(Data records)
———
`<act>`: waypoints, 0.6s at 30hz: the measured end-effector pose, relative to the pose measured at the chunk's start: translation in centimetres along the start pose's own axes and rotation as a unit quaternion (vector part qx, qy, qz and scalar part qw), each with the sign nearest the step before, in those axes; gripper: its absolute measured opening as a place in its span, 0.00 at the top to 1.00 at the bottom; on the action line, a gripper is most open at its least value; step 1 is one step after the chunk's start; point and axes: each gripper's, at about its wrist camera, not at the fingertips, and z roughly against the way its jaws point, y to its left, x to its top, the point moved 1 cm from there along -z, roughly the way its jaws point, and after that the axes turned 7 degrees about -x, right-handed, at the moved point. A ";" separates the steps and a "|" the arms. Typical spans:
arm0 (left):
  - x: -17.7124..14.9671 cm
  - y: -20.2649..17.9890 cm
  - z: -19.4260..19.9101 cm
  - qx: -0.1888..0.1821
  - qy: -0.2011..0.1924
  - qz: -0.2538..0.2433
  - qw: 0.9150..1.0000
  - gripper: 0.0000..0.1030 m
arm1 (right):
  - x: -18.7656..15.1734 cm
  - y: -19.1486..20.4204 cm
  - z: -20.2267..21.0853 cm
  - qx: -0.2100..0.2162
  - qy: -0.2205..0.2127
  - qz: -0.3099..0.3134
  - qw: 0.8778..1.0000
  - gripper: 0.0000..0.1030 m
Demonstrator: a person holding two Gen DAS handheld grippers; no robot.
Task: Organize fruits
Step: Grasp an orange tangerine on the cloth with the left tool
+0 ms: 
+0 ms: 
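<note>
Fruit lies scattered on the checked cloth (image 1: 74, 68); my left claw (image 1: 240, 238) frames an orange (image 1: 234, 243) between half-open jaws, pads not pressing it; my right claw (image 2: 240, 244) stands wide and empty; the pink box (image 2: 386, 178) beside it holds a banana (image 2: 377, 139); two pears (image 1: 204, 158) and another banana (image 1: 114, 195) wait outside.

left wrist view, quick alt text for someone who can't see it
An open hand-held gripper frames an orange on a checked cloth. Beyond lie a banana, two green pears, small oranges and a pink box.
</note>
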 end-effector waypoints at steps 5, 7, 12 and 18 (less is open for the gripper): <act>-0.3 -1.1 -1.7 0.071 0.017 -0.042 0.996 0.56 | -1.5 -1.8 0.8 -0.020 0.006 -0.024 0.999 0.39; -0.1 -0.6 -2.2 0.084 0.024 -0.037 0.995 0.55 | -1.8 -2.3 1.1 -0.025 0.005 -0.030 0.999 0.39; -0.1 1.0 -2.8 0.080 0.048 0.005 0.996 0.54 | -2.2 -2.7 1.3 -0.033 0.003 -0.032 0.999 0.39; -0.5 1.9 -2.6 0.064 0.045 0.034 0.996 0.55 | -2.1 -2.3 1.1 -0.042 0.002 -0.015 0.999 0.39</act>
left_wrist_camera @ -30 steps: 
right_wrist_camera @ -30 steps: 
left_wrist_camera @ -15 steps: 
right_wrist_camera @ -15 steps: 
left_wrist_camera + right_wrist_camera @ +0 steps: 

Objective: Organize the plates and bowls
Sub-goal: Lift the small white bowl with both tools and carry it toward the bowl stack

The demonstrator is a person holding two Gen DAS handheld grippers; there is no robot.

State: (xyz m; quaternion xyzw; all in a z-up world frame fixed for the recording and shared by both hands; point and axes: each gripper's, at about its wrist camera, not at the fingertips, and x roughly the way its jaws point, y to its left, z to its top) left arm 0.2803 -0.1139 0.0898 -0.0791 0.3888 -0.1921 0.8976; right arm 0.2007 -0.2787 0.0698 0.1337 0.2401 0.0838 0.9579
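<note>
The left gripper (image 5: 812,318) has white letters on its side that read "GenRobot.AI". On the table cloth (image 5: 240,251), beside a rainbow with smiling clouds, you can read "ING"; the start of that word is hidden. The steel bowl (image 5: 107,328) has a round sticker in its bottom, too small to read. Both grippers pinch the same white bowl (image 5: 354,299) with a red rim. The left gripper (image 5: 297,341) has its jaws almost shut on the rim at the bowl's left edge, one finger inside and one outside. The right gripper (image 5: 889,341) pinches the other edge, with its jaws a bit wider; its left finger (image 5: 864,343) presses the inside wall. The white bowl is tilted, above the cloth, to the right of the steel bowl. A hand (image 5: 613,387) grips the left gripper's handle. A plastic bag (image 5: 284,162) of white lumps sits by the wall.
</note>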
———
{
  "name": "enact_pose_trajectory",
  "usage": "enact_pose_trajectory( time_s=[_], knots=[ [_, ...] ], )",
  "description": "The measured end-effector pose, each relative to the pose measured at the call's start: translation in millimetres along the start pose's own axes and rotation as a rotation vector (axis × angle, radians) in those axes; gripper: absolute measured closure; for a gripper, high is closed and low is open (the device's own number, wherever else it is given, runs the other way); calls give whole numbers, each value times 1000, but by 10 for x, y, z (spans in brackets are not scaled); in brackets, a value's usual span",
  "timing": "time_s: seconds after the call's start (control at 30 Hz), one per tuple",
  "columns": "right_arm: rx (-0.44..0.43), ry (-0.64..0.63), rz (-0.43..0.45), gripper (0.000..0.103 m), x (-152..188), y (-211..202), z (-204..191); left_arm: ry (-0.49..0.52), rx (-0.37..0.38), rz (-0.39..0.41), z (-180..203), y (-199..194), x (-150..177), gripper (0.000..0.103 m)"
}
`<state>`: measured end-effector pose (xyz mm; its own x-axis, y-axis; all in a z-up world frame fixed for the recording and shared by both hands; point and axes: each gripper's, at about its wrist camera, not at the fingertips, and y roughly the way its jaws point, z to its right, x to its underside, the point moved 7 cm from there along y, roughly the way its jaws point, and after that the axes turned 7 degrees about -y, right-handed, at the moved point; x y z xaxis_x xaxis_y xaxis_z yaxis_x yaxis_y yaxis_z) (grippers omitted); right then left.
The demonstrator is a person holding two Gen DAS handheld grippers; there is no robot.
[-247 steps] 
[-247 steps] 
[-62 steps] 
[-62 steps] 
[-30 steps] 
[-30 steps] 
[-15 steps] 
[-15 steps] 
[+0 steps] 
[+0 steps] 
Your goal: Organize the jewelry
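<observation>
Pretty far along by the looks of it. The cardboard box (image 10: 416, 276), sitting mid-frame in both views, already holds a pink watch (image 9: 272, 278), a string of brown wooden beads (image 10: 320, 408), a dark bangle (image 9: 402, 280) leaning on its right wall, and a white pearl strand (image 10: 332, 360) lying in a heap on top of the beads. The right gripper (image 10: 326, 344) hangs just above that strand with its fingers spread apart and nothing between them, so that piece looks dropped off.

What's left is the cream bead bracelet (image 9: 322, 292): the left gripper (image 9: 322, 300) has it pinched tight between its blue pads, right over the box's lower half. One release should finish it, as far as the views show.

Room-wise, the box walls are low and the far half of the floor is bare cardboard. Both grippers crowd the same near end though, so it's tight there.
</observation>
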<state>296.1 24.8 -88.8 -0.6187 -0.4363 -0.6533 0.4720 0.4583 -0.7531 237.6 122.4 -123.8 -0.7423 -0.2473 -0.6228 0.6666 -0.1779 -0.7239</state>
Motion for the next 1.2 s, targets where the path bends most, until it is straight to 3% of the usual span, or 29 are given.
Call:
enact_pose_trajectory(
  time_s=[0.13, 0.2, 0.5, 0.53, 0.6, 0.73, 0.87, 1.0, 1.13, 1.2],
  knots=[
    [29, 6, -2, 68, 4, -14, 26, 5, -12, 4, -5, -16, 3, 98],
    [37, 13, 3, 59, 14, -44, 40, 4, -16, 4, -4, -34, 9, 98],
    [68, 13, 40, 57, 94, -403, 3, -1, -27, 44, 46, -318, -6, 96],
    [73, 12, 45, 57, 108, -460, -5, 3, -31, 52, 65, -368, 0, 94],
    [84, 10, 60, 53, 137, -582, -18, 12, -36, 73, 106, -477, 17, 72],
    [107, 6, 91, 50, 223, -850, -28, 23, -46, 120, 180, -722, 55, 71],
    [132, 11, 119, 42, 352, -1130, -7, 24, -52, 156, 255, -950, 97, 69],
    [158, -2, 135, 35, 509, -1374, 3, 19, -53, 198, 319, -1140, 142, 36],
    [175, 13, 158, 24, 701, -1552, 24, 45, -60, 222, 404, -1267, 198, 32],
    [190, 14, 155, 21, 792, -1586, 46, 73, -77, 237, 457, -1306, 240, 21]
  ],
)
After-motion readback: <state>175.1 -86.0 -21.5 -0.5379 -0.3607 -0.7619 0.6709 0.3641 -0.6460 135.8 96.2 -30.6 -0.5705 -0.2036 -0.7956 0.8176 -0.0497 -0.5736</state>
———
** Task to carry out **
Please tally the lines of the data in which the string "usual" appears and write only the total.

** Solution to the problem **
2